January 8, 2025 – A significant breakthrough in the fight against tuberculosis (TB) has been announced, with newly updated guidelines recommending much shorter and all-oral treatment regimens for both children and adults diagnosed with TB. This change comes after years of research and concerted efforts to improve the effectiveness and accessibility of TB treatment.
The World Health Organization (WHO) had previously reported a worrying surge in global TB cases, with 8.2 million new diagnoses in 2023, marking the highest numbers since global TB monitoring began in 1995. The long and cumbersome treatment regimens have been one of the major barriers to successful TB management worldwide. Traditionally, TB treatment required a lengthy regimen lasting from six months to over a year, which has contributed to poor patient adherence and the development of drug-resistant strains.

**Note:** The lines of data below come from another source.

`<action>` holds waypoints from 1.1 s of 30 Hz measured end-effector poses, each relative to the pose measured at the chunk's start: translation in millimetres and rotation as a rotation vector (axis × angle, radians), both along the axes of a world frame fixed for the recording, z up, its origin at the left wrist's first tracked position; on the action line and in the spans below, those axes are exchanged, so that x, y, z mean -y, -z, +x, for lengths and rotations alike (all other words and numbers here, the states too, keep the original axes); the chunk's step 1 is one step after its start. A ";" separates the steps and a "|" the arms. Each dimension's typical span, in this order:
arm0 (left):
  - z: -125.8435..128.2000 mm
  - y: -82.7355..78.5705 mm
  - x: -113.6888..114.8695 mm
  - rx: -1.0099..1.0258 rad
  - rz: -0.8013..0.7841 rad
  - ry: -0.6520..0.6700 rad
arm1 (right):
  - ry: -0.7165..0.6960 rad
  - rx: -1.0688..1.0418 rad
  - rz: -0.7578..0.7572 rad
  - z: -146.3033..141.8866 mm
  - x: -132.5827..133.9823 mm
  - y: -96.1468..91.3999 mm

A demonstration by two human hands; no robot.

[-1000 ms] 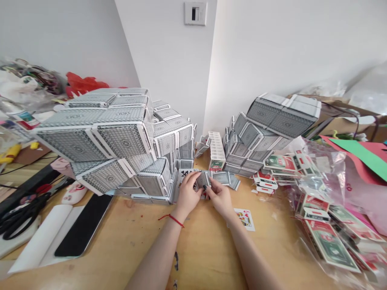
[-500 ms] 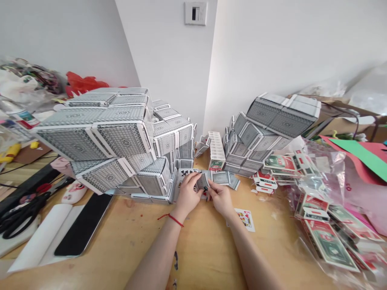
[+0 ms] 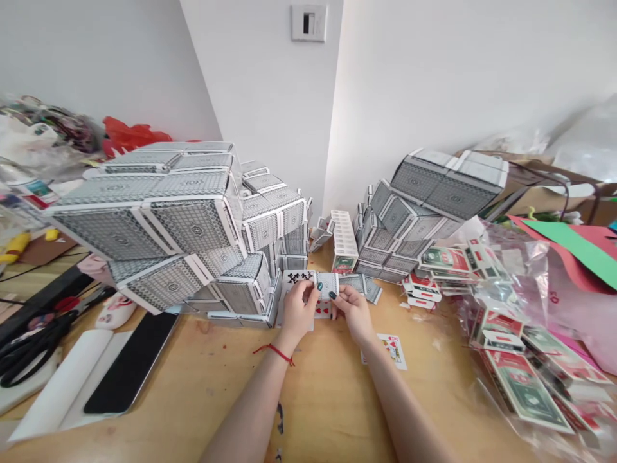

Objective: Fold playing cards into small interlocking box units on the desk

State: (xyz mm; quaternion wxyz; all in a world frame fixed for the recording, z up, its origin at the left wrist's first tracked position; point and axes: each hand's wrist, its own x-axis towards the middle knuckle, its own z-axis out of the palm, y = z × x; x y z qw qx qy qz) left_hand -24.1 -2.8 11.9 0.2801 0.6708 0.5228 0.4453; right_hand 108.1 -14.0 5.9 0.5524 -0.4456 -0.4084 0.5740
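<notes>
Now we pinch the grey-backed playing card [image 3: 328,283] in left hand [image 3: 297,310] and right hand [image 3: 356,314], baring more of the hearts card [image 3: 322,310].

Patterned-back playing card [image 3: 328,285] now faces up more squarely, back brighter; it was darker, tilted. Left hand [image 3: 297,310] shows a dark-green nail at the card's left edge, previously hidden. More of the red-hearts card [image 3: 322,310] now visible between hands.
</notes>
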 end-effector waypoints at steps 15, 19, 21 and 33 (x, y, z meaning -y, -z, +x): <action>0.3 -2.6 -1.8 -0.118 -0.077 -0.145 | -0.064 0.008 -0.036 -16.5 6.8 -1.0; 1.7 -2.2 0.5 -0.072 -0.105 -0.138 | 0.202 -0.081 -0.056 -16.5 6.8 -0.9; 0.8 -1.2 0.4 -0.023 -0.117 -0.160 | 0.514 -0.140 -0.023 -13.5 5.4 1.1; -1.1 0.6 -1.4 0.176 -0.064 -0.279 | 0.638 -0.297 -0.106 5.5 -7.3 9.7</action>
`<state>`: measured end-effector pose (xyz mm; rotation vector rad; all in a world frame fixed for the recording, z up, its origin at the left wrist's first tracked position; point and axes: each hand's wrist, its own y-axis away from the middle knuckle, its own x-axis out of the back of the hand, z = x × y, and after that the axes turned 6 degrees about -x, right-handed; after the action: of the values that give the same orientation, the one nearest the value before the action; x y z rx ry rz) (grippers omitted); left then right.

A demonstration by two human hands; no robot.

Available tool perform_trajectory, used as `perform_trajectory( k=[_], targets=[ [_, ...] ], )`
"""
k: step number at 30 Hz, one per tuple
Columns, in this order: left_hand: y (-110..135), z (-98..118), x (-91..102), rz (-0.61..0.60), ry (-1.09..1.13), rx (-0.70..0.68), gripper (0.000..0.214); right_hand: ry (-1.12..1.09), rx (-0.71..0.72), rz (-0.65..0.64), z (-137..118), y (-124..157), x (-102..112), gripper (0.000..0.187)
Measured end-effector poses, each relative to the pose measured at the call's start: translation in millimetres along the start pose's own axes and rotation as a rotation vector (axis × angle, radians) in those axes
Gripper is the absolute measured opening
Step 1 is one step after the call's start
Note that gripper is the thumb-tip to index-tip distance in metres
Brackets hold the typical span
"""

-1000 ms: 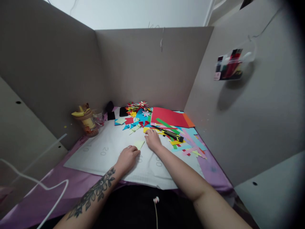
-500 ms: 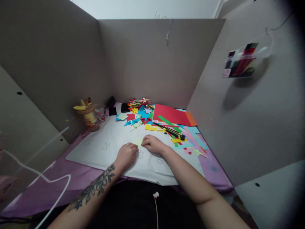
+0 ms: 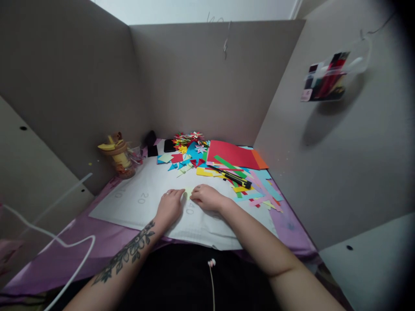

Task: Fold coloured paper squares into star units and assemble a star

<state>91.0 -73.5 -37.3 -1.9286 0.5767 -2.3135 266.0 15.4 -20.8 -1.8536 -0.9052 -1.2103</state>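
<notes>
Between my hands a small pale yellow-green piece of paper (image 3: pixel 187 194) lies on the white sheet (image 3: pixel 129 207), partly covered by fingers. My left hand (image 3: pixel 170 205) grips its left edge with thumb and fingers drawn together. On the other side, my right hand (image 3: pixel 206 198) has its fingertips pinched on the right edge. Beyond them lie small folded blue, red and pale green paper pieces (image 3: pixel 177 158). Folded paper stars (image 3: pixel 194 137) are heaped at the back.
A yellow-and-black utility knife (image 3: pixel 238 178) rests among coloured paper strips (image 3: pixel 264 194), in front of red paper sheets (image 3: pixel 231 154). At the left stand a yellow-and-brown cup (image 3: pixel 119 157) and a clear container (image 3: pixel 135 153). Grey partitions (image 3: pixel 194 82) enclose the table; a white cable (image 3: pixel 78 246) hangs at left.
My left hand has shifted slightly up, its fingers now more raised at the paper's edge. The right hand stays at the paper's right side. The view has moved a little.
</notes>
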Motion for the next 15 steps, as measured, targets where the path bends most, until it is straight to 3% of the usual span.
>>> perform_trajectory(
  k=[6,15],
  targets=[
    [-1,-2,-2.0,0.021,0.044,0.011,0.042,0.007,0.111,-0.039,1,5,2,0.022],
    [-5,-20,-11.2,0.109,0.340,0.069,0.040,-0.118,0.089,-0.008,11,4,-8,0.035]
  ],
)
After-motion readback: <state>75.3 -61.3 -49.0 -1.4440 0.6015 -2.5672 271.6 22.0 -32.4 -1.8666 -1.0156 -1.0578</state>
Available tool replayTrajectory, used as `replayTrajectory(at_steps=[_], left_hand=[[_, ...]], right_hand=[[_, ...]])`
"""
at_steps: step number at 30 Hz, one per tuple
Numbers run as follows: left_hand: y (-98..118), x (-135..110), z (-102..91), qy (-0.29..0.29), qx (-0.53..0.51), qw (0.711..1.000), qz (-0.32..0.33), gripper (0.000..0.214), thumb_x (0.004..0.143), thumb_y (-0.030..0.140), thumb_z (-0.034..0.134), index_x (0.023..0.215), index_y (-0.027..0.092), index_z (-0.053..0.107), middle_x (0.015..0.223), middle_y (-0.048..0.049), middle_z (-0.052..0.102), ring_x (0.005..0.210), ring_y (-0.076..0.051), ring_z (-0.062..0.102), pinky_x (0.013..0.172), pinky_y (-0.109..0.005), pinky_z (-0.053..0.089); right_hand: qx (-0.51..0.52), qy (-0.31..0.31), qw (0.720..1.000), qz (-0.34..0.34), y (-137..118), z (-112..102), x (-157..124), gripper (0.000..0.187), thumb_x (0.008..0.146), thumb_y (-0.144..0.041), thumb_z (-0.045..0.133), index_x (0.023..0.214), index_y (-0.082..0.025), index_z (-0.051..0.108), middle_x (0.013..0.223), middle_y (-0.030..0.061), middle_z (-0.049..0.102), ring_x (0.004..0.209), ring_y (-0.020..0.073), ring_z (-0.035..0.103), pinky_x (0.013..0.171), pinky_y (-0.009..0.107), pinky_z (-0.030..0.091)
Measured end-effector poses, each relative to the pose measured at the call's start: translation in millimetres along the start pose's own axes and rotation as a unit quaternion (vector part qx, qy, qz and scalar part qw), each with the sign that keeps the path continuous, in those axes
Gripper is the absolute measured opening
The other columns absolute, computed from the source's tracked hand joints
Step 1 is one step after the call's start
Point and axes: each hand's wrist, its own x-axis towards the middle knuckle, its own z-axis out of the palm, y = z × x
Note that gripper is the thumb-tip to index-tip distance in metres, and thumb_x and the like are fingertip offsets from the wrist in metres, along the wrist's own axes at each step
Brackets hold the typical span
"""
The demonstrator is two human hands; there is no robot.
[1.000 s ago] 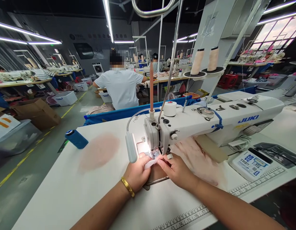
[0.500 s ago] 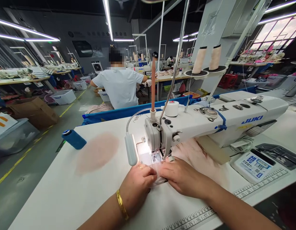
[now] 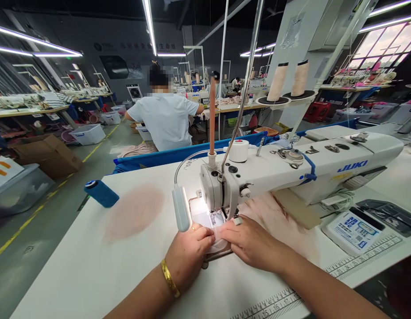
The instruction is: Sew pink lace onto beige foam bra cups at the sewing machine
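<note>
My left hand (image 3: 194, 243), with a gold bracelet at the wrist, pinches the left side of a thin, pale sheer fabric (image 3: 219, 244) just in front of the needle area. On the other side of that fabric, my right hand (image 3: 247, 239) has its fingers closed on it, next to the presser foot (image 3: 217, 218). The white sewing machine (image 3: 265, 166) stands over the work, its lamp (image 3: 181, 208) shining on the needle plate. Pinkish sheer fabric (image 3: 275, 212) lies behind my right hand, under the machine arm. The fingertips partly hide the fabric edge.
A blue thread spool (image 3: 102, 193) lies at the table's left. At the right are a white control box (image 3: 353, 230) and a printed ruler (image 3: 275, 305). Two thread cones (image 3: 277, 84) stand on a rack. Beyond the blue cloth trough (image 3: 152, 157) sits a person in a light shirt (image 3: 165, 119).
Both hands stay at the needle area and keep hold of the fabric. They have shifted very slightly, and more of the needle plate's front edge shows between them.
</note>
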Motion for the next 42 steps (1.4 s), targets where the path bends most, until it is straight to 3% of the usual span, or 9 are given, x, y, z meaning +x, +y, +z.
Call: replayTrajectory(at_steps=[7, 15, 26, 30, 32, 35, 37, 39, 42], left_hand=[[-10, 4, 4.0, 0.015, 0.041, 0.999, 0.0, 0.023, 0.098, 0.007, 0.049, 0.099, 0.021, 0.067, 0.096, -0.002, 0.075, 0.077, -0.019, 0.065, 0.075, -0.035, 0.052], [-20, 4, 8.8, 0.028, 0.078, 0.997, 0.008, 0.023, 0.104, 0.014, 0.045, 0.102, 0.019, 0.067, 0.105, -0.0031, 0.076, 0.085, -0.02, 0.067, 0.08, -0.037, 0.056], [-19, 4, 8.5, 0.034, 0.073, 0.997, -0.005, 0.027, 0.103, 0.012, 0.044, 0.099, 0.017, 0.07, 0.105, -0.0055, 0.076, 0.087, -0.022, 0.066, 0.082, -0.04, 0.056], [-15, 4, 2.1, 0.008, 0.047, 0.998, -0.029, 0.023, 0.097, 0.011, 0.047, 0.104, 0.018, 0.069, 0.112, -0.0068, 0.073, 0.1, -0.026, 0.066, 0.092, -0.044, 0.055], [-10, 4, -6.1, -0.019, 0.036, 0.997, -0.064, 0.018, 0.095, 0.02, 0.055, 0.106, 0.019, 0.068, 0.119, -0.0091, 0.07, 0.109, -0.03, 0.063, 0.096, -0.048, 0.053], [-1, 6, -22.5, -0.086, -0.008, 0.99, -0.11, 0.019, 0.093, 0.04, 0.065, 0.09, 0.021, 0.067, 0.095, -0.0062, 0.07, 0.089, -0.027, 0.064, 0.082, -0.043, 0.055], [2, 8, -31.5, -0.111, -0.069, 0.985, -0.114, 0.024, 0.096, 0.043, 0.061, 0.083, 0.023, 0.066, 0.076, -0.0017, 0.064, 0.074, -0.022, 0.06, 0.072, -0.036, 0.053], [0, 10, -35.1, -0.087, -0.092, 0.987, -0.1, 0.024, 0.102, 0.036, 0.05, 0.09, 0.024, 0.068, 0.075, -0.0013, 0.064, 0.073, -0.02, 0.059, 0.072, -0.034, 0.052], [-15, 10, -28.8, -0.012, -0.019, 0.997, -0.071, 0.029, 0.101, 0.02, 0.041, 0.106, 0.02, 0.069, 0.097, -0.0073, 0.068, 0.087, -0.022, 0.061, 0.08, -0.037, 0.054]], right_hand=[[-0.013, 0.042, 0.999, 0.013, -1, 2, 3, 0.035, 0.08, 0.001, 0.05, 0.1, -0.021, 0.069, 0.096, 0.0026, 0.071, 0.08, 0.0213, 0.05, 0.072, 0.032, 0.038], [-0.051, 0.105, 0.993, 0.031, 6, 14, 3, 0.042, 0.08, -0.004, 0.051, 0.115, -0.018, 0.069, 0.086, 0.0072, 0.064, 0.082, 0.0229, 0.052, 0.069, 0.03, 0.041], [-0.044, 0.094, 0.994, 0.043, 4, 13, 4, 0.046, 0.085, -0.006, 0.048, 0.126, -0.017, 0.068, 0.104, 0.0119, 0.068, 0.094, 0.0254, 0.057, 0.078, 0.033, 0.049], [-0.038, 0.089, 0.995, 0.036, 2, 13, 4, 0.046, 0.084, -0.005, 0.049, 0.123, -0.018, 0.07, 0.106, 0.0113, 0.07, 0.093, 0.0251, 0.056, 0.077, 0.033, 0.048], [-0.029, 0.066, 0.997, 0.018, 4, 10, 5, 0.046, 0.082, -0.005, 0.051, 0.121, -0.021, 0.071, 0.11, 0.0086, 0.072, 0.093, 0.0247, 0.056, 0.079, 0.034, 0.048], [-0.058, 0.055, 0.995, 0.064, 14, 3, 8, 0.036, 0.081, -0.004, 0.054, 0.107, -0.02, 0.074, 0.103, 0.0085, 0.074, 0.093, 0.0263, 0.056, 0.084, 0.039, 0.046], [-0.089, 0.07, 0.987, 0.11, 20, 0, 7, 0.027, 0.082, -0.002, 0.053, 0.092, -0.017, 0.073, 0.091, 0.0103, 0.072, 0.091, 0.0271, 0.056, 0.086, 0.041, 0.045], [-0.091, 0.108, 0.984, 0.108, 20, 0, 4, 0.024, 0.084, -0.002, 0.051, 0.079, -0.017, 0.069, 0.084, 0.0102, 0.069, 0.086, 0.0255, 0.055, 0.084, 0.04, 0.044], [-0.036, 0.129, 0.991, 0.017, 6, 3, 0, 0.02, 0.089, -0.008, 0.052, 0.081, -0.019, 0.068, 0.084, 0.0075, 0.067, 0.085, 0.0233, 0.055, 0.082, 0.036, 0.044]])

However, the American Thoracic Society (ATS), the Centers for Disease Control and Prevention (CDC), the European Respiratory Society (ERS), and the Infectious Diseases Society of America (IDSA) have collaborated to release new clinical practice guidelines. The guidelines, published on December 30, 2024, in the American Journal of Respiratory and Critical Care Medicine, introduce shortened, all-oral regimens that are expected to drastically reduce treatment times.
Dr. Jussi Saukkonen, MD, ATSF, one of the lead authors of the new guidelines, explained, “For decades, we saw little drug development for TB treatment. With recent advancements, we’ve managed to shorten the treatment duration for both drug-susceptible and drug-resistant TB to just four and six months, respectively, for most patients.”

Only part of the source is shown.